A pic for reference. I can get more in the morning if requested.


----------



## jeff (Jan 13, 2004)

Can't help you on the year of the bike but it sounds to me like all you need is to service your freehub.

Save your self the coin and Google it.....


----------



## longfinkillie (Jan 28, 2011)

Post a pic of the rear wheel. Assuming it's completely stock you're probably running 7 speed hyperglide, but you can never be sure till we see it.


----------



## jettore (Apr 12, 2011)

Have you checked here? Trigger shifters for 94, then changed to grip. Compare your parts with each year and you should narrow it down.
BikePedia - 1994 Trek 930 Complete Bicycle

You shouldn't need new wheel either to fix the problem.


----------



## CrzyTuning (Mar 31, 2012)

Here's a pic. It spins fine, until it gets to a certain spot. then It requires quite a bit of force to keep it moving. I'm gonna go buy the special tool at my lbs and freshen it up. Idk if it matters, but the axle spins just fine.


----------



## Spec7 (May 3, 2000)

Should be a 1994 model 930SHX based on the Quadra 10 fork and STX shifters. I had a 1995 model which is the year they switched to the Quadra 5 and SRAM SRT400 shifters along with an STX-RC drive train and Shimano Parallax hubs.

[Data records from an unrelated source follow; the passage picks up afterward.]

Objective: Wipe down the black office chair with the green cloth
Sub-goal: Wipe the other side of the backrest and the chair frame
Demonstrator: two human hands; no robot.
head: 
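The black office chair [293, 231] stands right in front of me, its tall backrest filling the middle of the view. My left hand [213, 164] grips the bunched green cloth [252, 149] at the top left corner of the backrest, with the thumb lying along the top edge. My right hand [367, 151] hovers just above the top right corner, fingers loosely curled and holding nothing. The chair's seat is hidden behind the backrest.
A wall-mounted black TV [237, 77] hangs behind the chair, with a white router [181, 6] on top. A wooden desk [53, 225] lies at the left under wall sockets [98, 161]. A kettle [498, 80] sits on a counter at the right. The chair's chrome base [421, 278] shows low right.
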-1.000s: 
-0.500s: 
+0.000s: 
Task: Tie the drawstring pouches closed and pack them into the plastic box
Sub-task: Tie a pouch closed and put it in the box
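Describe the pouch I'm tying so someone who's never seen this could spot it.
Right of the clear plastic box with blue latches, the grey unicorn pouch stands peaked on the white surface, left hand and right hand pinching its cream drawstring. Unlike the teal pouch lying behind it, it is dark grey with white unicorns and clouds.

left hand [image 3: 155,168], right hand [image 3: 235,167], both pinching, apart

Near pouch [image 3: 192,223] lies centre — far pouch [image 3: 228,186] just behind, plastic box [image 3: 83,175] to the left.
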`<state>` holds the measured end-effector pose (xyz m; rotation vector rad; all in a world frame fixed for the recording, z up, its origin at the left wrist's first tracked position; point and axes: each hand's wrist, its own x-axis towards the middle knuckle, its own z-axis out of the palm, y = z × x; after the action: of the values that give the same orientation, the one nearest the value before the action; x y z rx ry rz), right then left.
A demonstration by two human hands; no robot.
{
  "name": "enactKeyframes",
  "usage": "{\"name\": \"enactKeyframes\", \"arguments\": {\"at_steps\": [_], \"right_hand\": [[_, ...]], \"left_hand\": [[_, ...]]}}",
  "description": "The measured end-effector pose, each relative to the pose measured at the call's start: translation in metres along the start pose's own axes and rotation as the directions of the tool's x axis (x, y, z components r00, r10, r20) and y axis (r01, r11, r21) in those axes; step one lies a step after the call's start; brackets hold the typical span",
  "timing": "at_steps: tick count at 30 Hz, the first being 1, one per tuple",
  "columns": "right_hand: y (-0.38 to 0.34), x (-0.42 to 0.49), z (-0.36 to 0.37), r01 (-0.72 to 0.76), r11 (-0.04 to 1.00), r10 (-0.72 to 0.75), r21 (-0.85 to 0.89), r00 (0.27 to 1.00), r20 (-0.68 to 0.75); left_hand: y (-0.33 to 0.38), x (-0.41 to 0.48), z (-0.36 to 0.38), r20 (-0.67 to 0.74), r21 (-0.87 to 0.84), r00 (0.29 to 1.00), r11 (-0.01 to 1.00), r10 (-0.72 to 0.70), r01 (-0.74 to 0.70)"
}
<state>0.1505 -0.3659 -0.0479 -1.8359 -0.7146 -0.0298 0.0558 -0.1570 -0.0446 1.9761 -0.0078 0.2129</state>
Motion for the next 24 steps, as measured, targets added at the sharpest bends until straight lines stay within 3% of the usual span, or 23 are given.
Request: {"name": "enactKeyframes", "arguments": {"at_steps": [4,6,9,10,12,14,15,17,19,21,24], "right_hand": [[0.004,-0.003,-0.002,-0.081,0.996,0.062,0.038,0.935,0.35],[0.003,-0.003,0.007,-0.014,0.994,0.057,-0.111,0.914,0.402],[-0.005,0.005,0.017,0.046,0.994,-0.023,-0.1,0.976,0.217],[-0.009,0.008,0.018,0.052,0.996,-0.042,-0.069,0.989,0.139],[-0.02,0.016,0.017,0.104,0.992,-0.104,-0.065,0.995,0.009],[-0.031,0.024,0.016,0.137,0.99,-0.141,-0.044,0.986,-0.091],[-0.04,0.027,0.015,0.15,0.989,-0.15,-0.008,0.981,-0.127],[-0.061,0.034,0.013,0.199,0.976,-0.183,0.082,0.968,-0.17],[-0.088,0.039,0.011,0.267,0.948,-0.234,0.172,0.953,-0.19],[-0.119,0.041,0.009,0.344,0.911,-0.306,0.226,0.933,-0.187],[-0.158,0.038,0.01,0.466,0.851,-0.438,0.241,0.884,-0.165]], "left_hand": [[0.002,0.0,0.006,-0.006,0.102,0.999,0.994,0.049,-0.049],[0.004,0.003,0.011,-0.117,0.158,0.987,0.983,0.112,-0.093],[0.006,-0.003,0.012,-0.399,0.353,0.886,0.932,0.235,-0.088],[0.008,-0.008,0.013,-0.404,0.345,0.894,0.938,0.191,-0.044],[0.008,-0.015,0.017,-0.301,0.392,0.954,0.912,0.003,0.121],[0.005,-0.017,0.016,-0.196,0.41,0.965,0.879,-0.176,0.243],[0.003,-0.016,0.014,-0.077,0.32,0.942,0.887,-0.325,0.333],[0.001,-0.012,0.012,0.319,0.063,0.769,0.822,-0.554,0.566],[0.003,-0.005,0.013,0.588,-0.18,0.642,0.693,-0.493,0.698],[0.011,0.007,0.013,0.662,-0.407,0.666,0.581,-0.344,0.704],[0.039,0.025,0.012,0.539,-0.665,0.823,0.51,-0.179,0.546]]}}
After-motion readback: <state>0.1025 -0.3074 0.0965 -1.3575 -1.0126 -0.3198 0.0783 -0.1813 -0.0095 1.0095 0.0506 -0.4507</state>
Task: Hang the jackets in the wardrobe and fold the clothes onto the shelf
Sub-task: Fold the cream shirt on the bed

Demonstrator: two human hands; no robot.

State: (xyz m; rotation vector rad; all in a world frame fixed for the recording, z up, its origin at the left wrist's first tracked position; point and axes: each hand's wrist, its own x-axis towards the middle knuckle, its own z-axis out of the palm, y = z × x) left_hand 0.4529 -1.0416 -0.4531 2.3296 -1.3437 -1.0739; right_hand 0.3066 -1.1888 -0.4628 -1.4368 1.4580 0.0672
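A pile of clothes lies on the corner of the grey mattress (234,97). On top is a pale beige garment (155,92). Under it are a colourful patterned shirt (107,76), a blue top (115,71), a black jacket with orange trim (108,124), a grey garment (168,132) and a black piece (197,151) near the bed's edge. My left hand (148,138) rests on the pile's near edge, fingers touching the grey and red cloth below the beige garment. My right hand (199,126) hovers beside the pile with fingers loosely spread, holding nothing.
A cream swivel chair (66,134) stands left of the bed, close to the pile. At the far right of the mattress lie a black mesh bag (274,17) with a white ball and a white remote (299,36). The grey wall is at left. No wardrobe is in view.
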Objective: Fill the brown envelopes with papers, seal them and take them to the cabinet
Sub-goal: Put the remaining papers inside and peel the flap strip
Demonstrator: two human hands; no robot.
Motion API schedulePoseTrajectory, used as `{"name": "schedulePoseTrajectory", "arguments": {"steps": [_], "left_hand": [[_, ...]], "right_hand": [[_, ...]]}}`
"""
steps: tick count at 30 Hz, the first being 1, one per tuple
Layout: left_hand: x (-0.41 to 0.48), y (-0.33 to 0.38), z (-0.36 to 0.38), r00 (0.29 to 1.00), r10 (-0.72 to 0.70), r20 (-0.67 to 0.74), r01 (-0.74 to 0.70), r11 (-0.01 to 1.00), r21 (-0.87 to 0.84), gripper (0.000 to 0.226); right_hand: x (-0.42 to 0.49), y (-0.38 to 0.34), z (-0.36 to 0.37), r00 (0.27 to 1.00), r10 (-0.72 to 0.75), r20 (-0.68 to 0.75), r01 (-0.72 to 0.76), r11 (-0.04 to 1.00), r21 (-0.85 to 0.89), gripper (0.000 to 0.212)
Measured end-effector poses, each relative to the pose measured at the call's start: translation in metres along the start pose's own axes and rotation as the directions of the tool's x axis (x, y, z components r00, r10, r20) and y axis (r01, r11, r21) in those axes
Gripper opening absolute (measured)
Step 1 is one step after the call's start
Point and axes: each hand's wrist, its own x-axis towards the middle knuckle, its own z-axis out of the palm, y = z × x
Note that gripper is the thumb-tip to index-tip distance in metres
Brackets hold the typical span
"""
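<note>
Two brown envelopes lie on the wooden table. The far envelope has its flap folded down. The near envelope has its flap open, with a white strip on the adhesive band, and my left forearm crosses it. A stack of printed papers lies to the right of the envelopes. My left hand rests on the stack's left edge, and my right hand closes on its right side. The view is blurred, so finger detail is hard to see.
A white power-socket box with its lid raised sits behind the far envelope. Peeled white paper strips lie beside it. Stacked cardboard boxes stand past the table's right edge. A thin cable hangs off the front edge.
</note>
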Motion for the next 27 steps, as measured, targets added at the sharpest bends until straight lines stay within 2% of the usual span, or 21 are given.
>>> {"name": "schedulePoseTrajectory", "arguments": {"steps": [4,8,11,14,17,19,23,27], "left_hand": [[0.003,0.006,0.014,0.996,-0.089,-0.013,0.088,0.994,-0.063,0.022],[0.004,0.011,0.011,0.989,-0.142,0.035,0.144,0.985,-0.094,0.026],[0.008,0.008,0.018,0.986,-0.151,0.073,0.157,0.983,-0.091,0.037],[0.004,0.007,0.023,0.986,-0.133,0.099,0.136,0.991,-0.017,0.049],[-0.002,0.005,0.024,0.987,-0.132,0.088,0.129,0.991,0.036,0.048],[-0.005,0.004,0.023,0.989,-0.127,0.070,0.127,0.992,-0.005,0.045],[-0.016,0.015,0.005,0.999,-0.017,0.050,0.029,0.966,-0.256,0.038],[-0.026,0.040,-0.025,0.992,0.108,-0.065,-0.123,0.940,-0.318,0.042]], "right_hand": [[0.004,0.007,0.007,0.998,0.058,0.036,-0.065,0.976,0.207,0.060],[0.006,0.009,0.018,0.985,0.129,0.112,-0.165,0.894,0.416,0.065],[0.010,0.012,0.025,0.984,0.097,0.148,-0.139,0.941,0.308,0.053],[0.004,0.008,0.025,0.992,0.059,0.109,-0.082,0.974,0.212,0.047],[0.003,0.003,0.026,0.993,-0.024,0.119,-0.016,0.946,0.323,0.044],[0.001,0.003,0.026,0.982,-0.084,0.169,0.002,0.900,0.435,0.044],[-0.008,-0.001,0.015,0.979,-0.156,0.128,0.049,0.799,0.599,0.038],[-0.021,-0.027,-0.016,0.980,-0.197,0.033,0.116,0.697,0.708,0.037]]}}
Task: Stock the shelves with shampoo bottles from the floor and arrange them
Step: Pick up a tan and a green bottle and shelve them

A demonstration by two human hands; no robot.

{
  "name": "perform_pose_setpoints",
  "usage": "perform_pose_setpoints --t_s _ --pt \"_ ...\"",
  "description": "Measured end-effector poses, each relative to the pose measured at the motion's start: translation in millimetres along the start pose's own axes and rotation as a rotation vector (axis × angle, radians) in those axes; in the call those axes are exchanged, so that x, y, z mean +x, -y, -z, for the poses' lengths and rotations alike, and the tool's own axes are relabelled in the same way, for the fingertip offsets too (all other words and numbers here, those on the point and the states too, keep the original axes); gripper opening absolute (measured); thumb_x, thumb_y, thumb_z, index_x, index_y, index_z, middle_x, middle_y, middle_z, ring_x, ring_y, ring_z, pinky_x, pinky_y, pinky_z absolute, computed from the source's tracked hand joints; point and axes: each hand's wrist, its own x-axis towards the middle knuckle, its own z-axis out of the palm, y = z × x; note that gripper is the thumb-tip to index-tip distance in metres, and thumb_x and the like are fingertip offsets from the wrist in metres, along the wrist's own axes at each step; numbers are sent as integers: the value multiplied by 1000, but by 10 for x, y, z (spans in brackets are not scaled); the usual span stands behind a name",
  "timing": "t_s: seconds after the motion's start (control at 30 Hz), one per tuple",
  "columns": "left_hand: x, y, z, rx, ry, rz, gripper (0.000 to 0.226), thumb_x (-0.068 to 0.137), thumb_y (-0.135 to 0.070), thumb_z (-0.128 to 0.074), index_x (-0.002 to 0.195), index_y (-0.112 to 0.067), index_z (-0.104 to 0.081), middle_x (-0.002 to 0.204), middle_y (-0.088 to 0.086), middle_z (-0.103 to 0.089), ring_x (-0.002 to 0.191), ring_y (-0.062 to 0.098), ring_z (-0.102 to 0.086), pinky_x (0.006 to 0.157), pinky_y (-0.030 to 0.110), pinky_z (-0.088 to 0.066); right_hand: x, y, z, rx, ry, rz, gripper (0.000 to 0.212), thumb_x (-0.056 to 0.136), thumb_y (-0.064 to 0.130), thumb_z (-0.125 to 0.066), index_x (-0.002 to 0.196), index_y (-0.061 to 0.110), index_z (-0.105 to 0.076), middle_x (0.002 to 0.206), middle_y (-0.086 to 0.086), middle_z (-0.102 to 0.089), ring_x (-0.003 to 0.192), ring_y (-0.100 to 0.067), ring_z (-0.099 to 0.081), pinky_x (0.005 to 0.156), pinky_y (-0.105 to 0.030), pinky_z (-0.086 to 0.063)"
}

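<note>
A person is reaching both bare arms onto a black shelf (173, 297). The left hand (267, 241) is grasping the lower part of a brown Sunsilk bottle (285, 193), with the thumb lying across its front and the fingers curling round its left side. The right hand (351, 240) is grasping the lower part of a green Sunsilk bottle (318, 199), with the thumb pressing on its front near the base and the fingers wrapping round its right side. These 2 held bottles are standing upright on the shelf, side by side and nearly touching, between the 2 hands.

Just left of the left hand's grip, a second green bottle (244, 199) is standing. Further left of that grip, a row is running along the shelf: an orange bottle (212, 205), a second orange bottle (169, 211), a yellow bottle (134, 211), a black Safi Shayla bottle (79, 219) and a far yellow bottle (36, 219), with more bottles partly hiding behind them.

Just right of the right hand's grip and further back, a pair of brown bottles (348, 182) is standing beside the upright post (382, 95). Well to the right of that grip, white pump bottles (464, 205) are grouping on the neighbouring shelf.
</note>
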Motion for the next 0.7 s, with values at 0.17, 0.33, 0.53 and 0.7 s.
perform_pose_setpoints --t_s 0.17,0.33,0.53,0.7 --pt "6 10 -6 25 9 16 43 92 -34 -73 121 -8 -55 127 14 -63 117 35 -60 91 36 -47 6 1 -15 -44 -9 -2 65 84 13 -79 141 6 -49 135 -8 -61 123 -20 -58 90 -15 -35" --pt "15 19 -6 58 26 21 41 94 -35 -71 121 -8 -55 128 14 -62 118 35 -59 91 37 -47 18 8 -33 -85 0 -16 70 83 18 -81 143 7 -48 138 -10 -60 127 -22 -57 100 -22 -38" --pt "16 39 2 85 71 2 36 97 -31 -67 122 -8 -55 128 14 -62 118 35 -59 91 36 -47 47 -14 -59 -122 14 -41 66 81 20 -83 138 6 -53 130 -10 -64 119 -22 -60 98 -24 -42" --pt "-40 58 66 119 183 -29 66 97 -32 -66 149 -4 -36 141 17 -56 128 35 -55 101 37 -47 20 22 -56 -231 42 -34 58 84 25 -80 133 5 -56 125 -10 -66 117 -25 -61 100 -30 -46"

You may just need to clean the rear hub and repack w/ grease to get it running smooth again.


----------



## CrzyTuning (Mar 31, 2012)

Sweet thanks! I JUST saw that on bikepedia. I didn't even think it would be an shx, so I didn't bother looking.Mine also has parallax hubs.


----------



## CrzyTuning (Mar 31, 2012)

So I guess I'll just turn this into a build thread. If I get new shifters+ derailleur+cassette, I can increase the amount of gears I have, right? It seems 7spd stuff is a little hard to find, as far as derailleurs go. My current Acera r/d has some wobble near the main bolt and has been giving me shifting issues lately.

For now, my plans are as follows;
Rockshox dart 3 or better(i'm a big guy so I need a good shock)
this or better r/d
undecided on rims/hubs


----------



## Spec7 (May 3, 2000)

CrzyTuning said:


> So I guess I'll just turn this into a build thread. If I get new shifters+ derailleur+cassette, I can increase the amount of gears
> 
> For now, my plans are as follows;
> Rockshox dart 3 or better(i'm a big guy so I need a good shock)
> ...


Yep, you certainly can increase the number of gear ratios and newer components should make it a more reliable ride at the same time. That LX derailleur should more than suffice for clean shifting.


----------



## CrzyTuning (Mar 31, 2012)

Hmm, found a used tora on pinkbike for cheap. Would I need to make any other changes if I wanted to use that shock?


----------



## Spec7 (May 3, 2000)

It'll throw the ride geometry off, but first check your current fork's steer tube size to make sure it's not a 1" diameter tube. Hopefully its a 1-1/8th" diameter tube, but it would suck to get the tora fork & find out that the frame has a 1" steer tube requirement. That era of bike is from the time when manufacturers were migrating from 1" threaded steer tubes to 1-1/8th threadless steer tubes so there was a mixed bag of sizes on the market at the time.


----------



## jettore (Apr 12, 2011)

I would not spend a ton of money on the bike. It's a nice bike and I would just ride it like it is and just replace what is needed if it doesn't work. 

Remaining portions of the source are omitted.